Hurray for Haloscan! Thanks for weighing in, John. As someone with very little knowledge of modern Catholicism, I appreciate you taking the time to explain the allure this pope had to people of faith.
Wow! It all posted! Now Haloscan becomes one less thing to despise.
Forgetting John Paul II’s historical and political context for a second, let me just spew about his religious context and how it affected me. So indulge my own massive ego for a moment.
As someone who still considers himself a Catholic, the one thing that I think most secular assessments of John Paul II miss was his understanding of the value of orthodoxy — even as Pope he believed that doctrine was something you accepted or rejected in the whole of its substance. It’s not important how you “feel” about some particular element of the catechism or whether or not it makes sense to you. But it’s important that your faith allow you to accept the discipline and rigor of a Church whose supremacy emanates from Christ and whose accumulated wisdom far transcends your own ability to comprehend the natural and supernatural.

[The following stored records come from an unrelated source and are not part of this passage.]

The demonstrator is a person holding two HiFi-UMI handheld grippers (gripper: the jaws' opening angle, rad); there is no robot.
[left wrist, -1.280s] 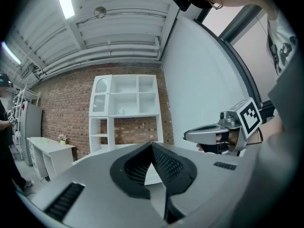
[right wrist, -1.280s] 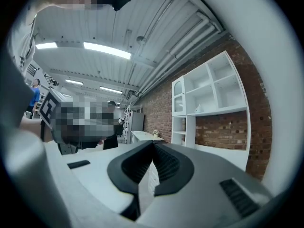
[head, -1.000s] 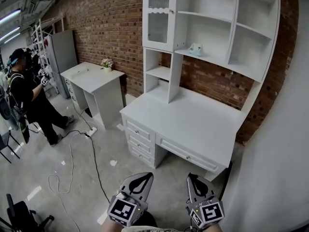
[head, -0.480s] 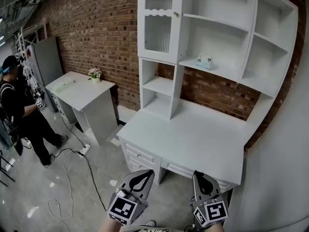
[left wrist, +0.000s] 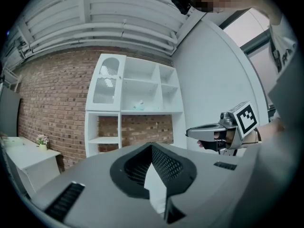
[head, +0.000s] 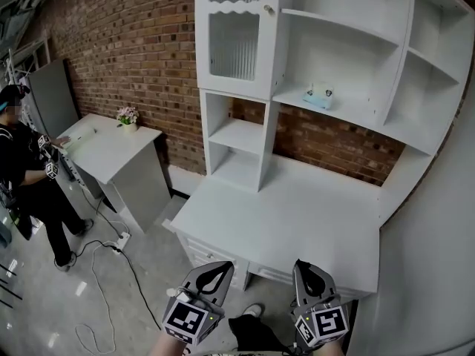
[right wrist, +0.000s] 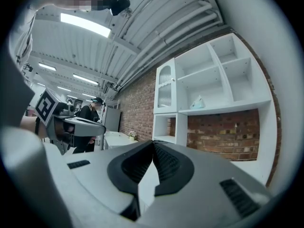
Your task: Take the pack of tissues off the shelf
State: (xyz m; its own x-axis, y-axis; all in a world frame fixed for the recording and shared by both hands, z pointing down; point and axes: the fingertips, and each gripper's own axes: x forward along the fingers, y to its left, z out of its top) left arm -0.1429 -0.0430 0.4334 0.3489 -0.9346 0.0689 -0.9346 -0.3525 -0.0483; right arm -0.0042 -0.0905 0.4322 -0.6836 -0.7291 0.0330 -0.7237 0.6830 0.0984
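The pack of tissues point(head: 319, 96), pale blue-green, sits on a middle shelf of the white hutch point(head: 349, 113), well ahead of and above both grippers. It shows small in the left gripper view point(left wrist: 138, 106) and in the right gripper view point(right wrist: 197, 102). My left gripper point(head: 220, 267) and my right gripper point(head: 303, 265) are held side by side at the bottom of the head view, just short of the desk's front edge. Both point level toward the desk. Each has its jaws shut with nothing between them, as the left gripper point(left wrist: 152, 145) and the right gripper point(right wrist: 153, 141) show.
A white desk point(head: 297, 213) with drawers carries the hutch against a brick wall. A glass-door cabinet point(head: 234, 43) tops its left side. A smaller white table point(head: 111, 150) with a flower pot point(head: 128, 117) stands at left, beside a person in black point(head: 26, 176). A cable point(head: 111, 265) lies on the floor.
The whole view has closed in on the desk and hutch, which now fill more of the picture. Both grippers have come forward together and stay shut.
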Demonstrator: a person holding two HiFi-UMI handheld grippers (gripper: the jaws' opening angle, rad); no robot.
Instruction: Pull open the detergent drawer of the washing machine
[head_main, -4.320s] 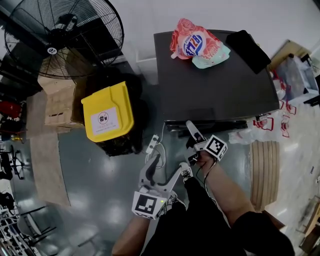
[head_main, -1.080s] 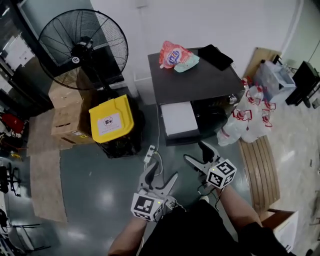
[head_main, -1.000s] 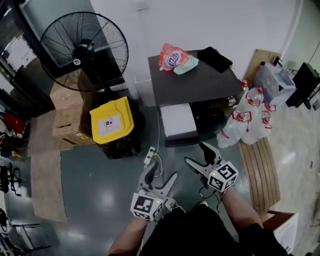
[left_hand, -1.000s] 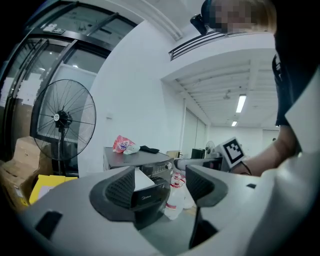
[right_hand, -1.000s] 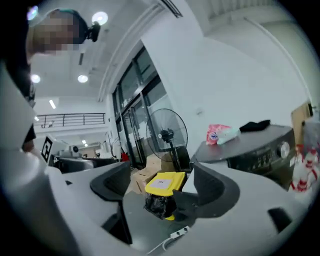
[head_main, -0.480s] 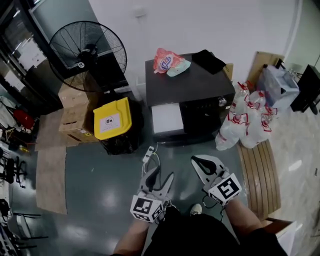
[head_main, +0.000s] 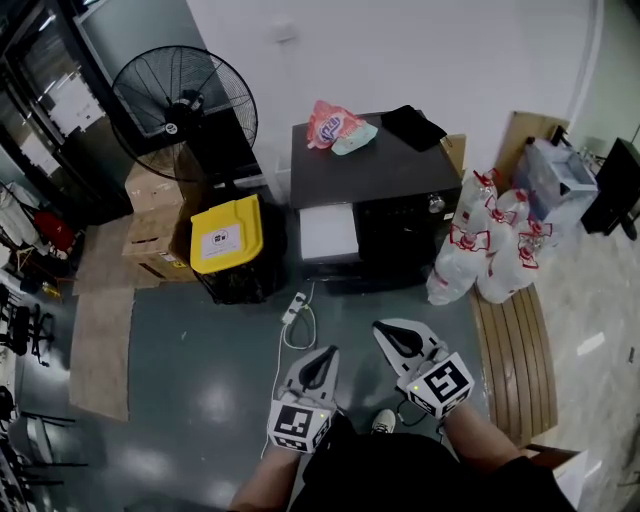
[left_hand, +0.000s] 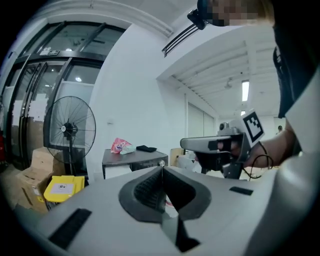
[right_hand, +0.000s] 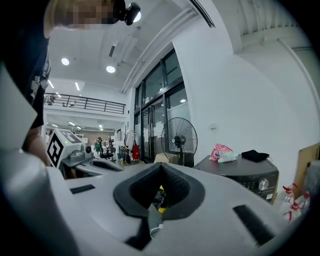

For me, it’s that leap of faith that makes the Church both so appealing and appalling. I crave the transcendent while I’m really in love with the reason and ideas that bounce around in my own prideful head. It makes me both envy those for whom faith comes easily and also desperately want to dismiss them as morons.
John Paul II was completely unambivalent in his faith and by any standard intellectually briliant. For someone like me, that made him immensely attractive and impossible to dismiss. And I thank God (doubts notwithstanding) for putting a man so challenging on the throne of Peter during my lifetime.
Of course I’m despondent over the Church’s many scandals and I’d have no problem acceping the sacraments from women. But there’s more to being religious and being Catholic than that, and John Paul II was a living reminder of that.